Trois informations m’ont particulièrement alertée ces dernières semaines : en novembre, le ministre français des comptes publics a annoncé que l’administration fiscale allait pouvoir utiliser les publications des contribuables sur leurs comptes Facebook, Twitter, Instagram ainsi que leurs activités lucratives sur les plateformes comme Airbnb afin de détecter les éventuels fraudeurs. En Espagne, l’Institut national des statistiques va recevoir des trois principaux opérateurs de téléphonie mobile les informations de géolocalisation de leurs abonnés huit jours dans l’année (dont le jour de Noël) pour servir à l’élaboration du recensement de la population de 2021 et mieux connaître la mobilité quotidienne des Espagnols. La Chine a mis en place, le 1er décembre, une nouvelle réglementation exigeant que les personnes se fassent scanner le visage lors de leur enregistrement à un service de téléphonie mobile. Bien sûr cela se passe Chine, mais la reconnaissance faciale est déjà utilisée dans l’espace public en Grande-Bretagne et dans certains cas particuliers au Danemark.

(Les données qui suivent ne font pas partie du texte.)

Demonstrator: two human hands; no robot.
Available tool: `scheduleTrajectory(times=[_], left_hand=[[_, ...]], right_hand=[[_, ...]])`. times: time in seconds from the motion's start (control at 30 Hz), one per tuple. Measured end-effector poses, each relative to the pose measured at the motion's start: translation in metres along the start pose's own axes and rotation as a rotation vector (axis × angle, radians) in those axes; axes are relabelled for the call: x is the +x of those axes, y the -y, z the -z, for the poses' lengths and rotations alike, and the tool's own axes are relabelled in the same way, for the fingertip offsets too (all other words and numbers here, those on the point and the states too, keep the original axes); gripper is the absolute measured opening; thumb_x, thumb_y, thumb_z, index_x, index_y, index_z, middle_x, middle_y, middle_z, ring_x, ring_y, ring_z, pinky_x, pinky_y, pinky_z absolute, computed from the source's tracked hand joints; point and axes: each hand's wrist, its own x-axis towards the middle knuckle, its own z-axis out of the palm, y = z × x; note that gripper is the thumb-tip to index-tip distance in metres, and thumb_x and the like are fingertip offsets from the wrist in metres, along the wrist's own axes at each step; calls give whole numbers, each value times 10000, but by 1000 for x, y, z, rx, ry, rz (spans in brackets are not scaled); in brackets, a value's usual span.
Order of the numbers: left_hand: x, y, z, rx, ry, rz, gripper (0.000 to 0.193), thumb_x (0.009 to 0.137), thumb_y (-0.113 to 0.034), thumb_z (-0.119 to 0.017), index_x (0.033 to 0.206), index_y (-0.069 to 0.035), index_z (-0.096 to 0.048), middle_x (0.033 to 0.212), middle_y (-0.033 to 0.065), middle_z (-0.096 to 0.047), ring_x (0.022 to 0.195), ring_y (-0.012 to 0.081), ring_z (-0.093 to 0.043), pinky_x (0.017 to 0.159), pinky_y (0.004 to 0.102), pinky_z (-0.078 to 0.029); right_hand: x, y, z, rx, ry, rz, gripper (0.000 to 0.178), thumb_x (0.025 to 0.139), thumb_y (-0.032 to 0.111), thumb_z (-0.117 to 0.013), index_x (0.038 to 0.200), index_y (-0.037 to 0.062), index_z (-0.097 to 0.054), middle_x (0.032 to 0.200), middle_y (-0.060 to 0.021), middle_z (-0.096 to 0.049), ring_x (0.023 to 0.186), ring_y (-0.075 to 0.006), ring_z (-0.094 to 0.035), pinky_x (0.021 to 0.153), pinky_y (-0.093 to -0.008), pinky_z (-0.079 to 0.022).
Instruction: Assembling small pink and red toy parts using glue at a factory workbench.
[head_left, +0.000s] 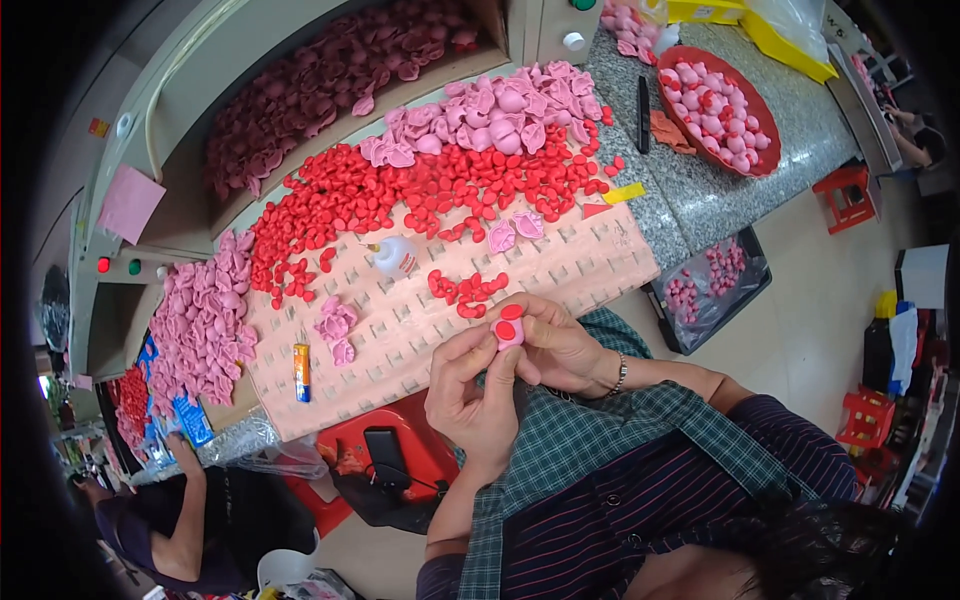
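My left hand (472, 390) and my right hand (566, 348) meet over my lap at the table's near edge. Between their fingertips they pinch a small pink rubbery piece (507, 345) with two red oval parts on it. Both hands are closed on it. Just beyond them lies a small cluster of loose red pieces (468, 289) on the pale pink mat (420, 345). Pink petal-shaped pieces (515, 231) and a white squeeze bottle (394, 255) lie farther back. An orange and blue tube (302, 374) rests to the left.
Red pieces (350, 190) and pink shells (480, 115) are heaped along the back. A red bowl (768, 150) of pink-red balls stands at right, beside a black bar (643, 115). A black crate (757, 250) sits below. At lower left, another person's arm (190, 500) reaches toward the table.
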Motion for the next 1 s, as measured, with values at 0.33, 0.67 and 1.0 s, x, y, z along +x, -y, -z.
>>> scheduleTrajectory(times=[0.33,0.67,1.0], left_hand=[[5,-3,-6,125,-132,-65,167,815,26,-757,966,9,-686,1001,146,-683,883,209,-670,775,288,-527],[6,-3,0,-256,-51,134,139,898,77,-644,1007,1,-599,1146,192,-626,1000,201,-645,883,301,-517],[2,14,10,-409,41,48,157,889,61,-663,1008,-17,-599,1175,186,-617,996,198,-643,820,286,-546]], right_hand=[[4,1,0,16,-37,-73,361,965,277,-628,1237,45,-575,1079,-71,-656,658,-117,-601,568,-227,-487],[9,6,-11,-226,6,50,327,981,215,-613,1236,14,-573,1022,-52,-611,656,-85,-510,573,-206,-419],[3,12,-15,-579,106,129,268,995,184,-589,1173,-16,-577,959,-67,-577,639,-78,-513,558,-205,-416]])
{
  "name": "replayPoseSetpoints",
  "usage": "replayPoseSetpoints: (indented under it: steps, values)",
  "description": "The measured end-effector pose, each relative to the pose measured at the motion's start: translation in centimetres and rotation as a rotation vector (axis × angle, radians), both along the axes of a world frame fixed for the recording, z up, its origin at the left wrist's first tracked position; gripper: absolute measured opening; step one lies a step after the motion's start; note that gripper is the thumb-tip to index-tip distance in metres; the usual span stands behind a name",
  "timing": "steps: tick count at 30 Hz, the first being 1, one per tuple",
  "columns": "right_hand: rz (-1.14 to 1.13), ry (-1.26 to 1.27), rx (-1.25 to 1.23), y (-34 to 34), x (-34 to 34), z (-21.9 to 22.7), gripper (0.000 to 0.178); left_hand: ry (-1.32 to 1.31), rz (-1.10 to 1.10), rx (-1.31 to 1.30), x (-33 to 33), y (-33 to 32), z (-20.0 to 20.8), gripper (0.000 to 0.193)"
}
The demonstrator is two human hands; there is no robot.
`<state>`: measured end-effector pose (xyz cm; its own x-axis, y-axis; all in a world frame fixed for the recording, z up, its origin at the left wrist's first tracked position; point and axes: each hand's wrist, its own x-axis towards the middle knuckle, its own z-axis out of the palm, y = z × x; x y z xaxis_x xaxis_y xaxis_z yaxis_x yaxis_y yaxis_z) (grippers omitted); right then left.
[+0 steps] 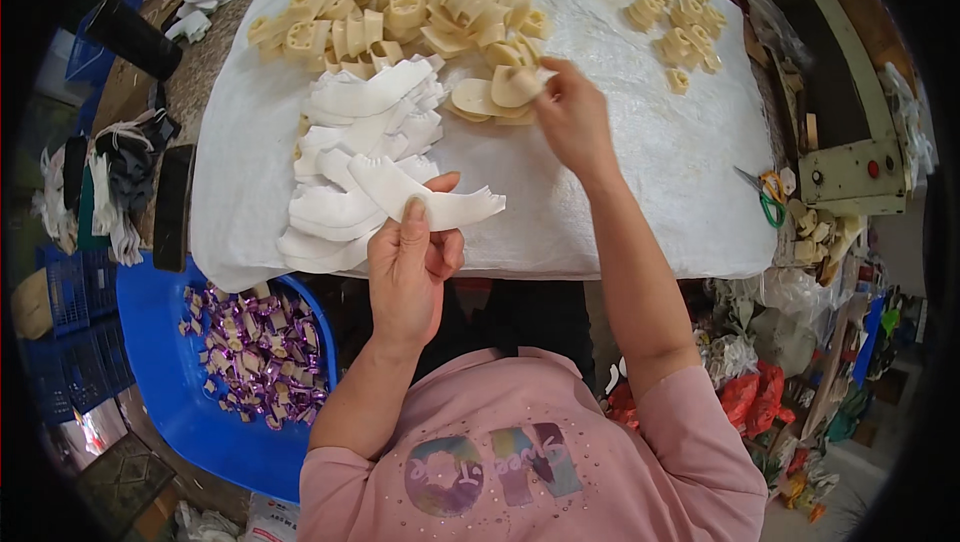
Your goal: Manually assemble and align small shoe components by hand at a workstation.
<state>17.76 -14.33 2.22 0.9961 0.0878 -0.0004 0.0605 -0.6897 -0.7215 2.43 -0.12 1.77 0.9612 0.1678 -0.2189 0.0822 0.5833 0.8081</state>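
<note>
My left hand [408,262] pinches a curved white strip [400,187] with ragged ends between thumb and fingers, above the near edge of the table. Under and behind it lies a stack of similar white strips [350,142]. Farther out and to the right, my right hand [578,127] is closed, its fingertips at a cream-coloured curved flat piece [515,87] that is slightly blurred. That piece tilts over a few other cream pieces [472,99]. Beyond both hands spreads a heap of cream moulded parts with holes in their ends [405,12].
White sheeting [660,202] covers the table. Small groups of cream parts [690,27] lie far right. Scissors [770,204] with green and orange handles rest at the right edge. A blue tub [180,382] of purple-and-cream pieces stands lower left. A dark phone-like slab [174,207] lies left.
</note>
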Motion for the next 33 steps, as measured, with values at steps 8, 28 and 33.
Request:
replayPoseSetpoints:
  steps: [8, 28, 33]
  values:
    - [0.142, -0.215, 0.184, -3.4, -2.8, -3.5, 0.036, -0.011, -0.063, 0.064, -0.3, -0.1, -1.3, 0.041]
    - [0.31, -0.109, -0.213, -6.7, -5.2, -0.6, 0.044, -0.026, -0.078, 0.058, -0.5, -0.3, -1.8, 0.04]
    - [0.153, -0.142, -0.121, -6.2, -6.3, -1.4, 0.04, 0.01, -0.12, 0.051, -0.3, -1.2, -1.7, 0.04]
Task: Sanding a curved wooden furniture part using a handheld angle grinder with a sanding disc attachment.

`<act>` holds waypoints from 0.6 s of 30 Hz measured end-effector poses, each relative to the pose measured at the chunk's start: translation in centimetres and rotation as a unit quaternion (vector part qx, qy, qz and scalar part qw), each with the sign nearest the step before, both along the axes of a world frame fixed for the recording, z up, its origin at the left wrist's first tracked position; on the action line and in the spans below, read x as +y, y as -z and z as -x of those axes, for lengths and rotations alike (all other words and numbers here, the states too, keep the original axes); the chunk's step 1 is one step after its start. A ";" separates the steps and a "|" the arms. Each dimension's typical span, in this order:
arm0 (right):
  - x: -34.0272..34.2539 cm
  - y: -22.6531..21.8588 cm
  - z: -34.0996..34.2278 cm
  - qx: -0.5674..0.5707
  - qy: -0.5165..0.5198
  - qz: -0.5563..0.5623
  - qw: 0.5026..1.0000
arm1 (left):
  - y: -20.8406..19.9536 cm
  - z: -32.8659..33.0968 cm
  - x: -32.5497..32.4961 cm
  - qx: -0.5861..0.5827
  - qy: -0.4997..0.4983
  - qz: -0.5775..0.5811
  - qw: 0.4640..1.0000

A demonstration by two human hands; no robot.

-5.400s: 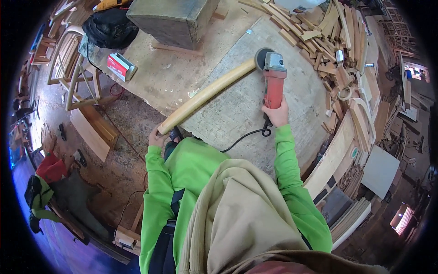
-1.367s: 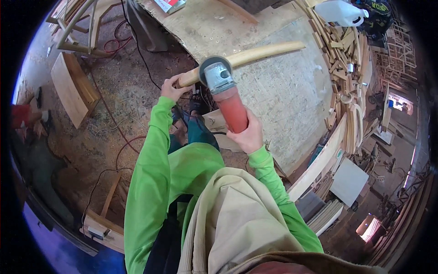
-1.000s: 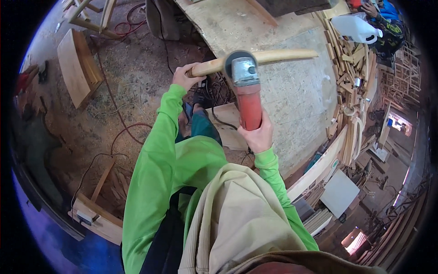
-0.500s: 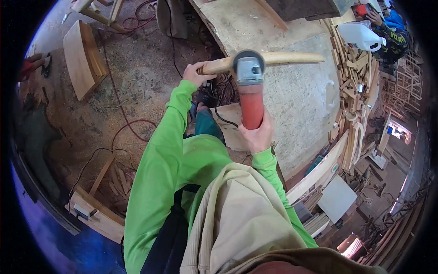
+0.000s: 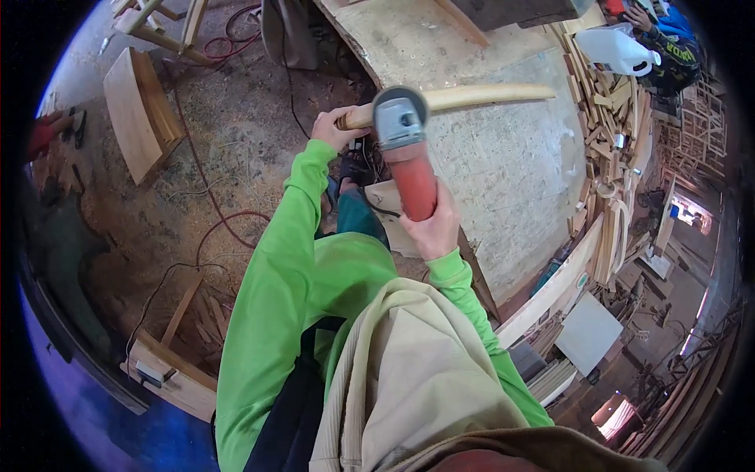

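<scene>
My left hand (image 5: 333, 130) is closed round the left end of a long, slightly curved wooden piece (image 5: 487, 94). That piece reaches right across the worktable (image 5: 511, 173), its left end sticking out past the table's edge. In my right hand (image 5: 434, 224) is a red angle grinder (image 5: 414, 182) with a grey metal head, gripped by its body. The grinder's round dark disc lies over the wood, not far from my left hand, and hides part of it. Whether the disc touches the wood I cannot tell.
Wood offcuts (image 5: 617, 134) are heaped along the table's right side, near a white plastic jug (image 5: 613, 52). Another person's hand (image 5: 638, 17) shows at the top right. Curved boards (image 5: 141, 118) stand on the dusty floor at left, beside a red hose (image 5: 228, 228).
The grinder has moved left along the wooden piece, toward my left hand, and its head now tilts to the left. My left hand keeps its hold on the wood's end.
</scene>
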State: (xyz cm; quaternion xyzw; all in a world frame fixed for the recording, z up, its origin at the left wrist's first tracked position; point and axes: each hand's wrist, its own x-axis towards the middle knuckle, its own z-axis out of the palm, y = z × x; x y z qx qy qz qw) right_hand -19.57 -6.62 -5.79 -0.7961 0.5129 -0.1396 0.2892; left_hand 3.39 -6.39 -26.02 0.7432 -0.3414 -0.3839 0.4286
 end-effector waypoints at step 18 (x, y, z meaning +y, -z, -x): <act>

Jusqu’ici, mon attitude plutôt méfiante face à la collecte massive de nos données numériques personnelles était purement de principe, un attachement viscéral à la vie privée. Un « capitalisme de surveillance » s’est développé qui épie, utilise et monnaye à notre insu nos opinions, nos relations, nos habitudes de consommation, nous maintenant en état de dépendance quasi hypnotique. Jusqu’ici, même si elle est lente à réagir et à se défendre, la démocratie m’a semblé être un rempart, fragile mais bienveillant. Pourtant, nos propres Etats européens décident maintenant d’utiliser les technologies numériques pour pister leurs citoyens !

Stratégie nationale

Au Luxembourg, on n’en est pas (encore) là. Les caméras publiques de surveillance ne sont pas équipées d’un dispositif de reconnaissance faciale et les images sont effacées au bout de 60 jours. Mais il faut accepter les pratiques intrusives de sites « publics » comme Mobiliteit.lu qui veulent avoir quasi d’office accès à nos contacts (pour quoi faire au juste ?). Ou de tous les services que nous utilisons, même de première nécessité comme banque ou énergie qui, si nous ne voulons pas tolérer que nos comportements de consommation soient utilisés à des fins commerciales, nous obligent à désactiver en permanence des cookies. Il va falloir dorénavant aussi accepter que nos données « sociétales » (santé, mobilité, culture…) soient utilisées à des fins économiques et pas seulement de politiques publiques. Le Luxembourg a décidé d’en faire le moteur de sa croissance future en mettant à disposition des intéressés (organismes publics ou sociétés privées, luxembourgeoises ou étrangères) des données « anonymisées » mais systématiquement collectées et connectées entre elles. Il va falloir construire de sérieux garde fous, éthiques et de sécurité, pour éviter les dérives. L’Etat luxembourgeois en est-il capable, coutumier de pratiques approximatives comme celles qui ont mené à des fichiers utilisés par les services de la Justice qui sont plus ou moins légaux, plus ou moins secrets, plus ou moins amateurs ? Cela mérite un vrai débat démocratique, une sacrée gouvernance mais aussi beaucoup d’étapes intermédiaires.